### Your instructions
Word for word, transcribe the data below from the line with "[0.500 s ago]" to the line with "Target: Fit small", keeping both of those lines.

### Data block
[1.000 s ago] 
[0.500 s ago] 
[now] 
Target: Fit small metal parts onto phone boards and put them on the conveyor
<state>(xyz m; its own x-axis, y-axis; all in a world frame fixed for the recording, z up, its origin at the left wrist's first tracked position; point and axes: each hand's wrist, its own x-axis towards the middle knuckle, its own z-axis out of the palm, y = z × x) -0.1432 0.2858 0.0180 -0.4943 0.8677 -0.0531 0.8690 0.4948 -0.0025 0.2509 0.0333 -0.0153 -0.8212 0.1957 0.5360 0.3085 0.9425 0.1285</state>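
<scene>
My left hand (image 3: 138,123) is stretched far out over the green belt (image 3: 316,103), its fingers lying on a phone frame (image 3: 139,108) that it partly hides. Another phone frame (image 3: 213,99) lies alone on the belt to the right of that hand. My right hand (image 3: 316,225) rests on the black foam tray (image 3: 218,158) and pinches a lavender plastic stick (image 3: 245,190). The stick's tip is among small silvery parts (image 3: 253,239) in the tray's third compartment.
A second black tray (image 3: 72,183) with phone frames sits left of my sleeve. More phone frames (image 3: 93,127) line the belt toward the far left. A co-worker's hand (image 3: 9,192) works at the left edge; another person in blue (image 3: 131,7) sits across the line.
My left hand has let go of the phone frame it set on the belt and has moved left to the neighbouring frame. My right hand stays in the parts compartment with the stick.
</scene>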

### Exercise result
[0.500 s ago] 
[now] 
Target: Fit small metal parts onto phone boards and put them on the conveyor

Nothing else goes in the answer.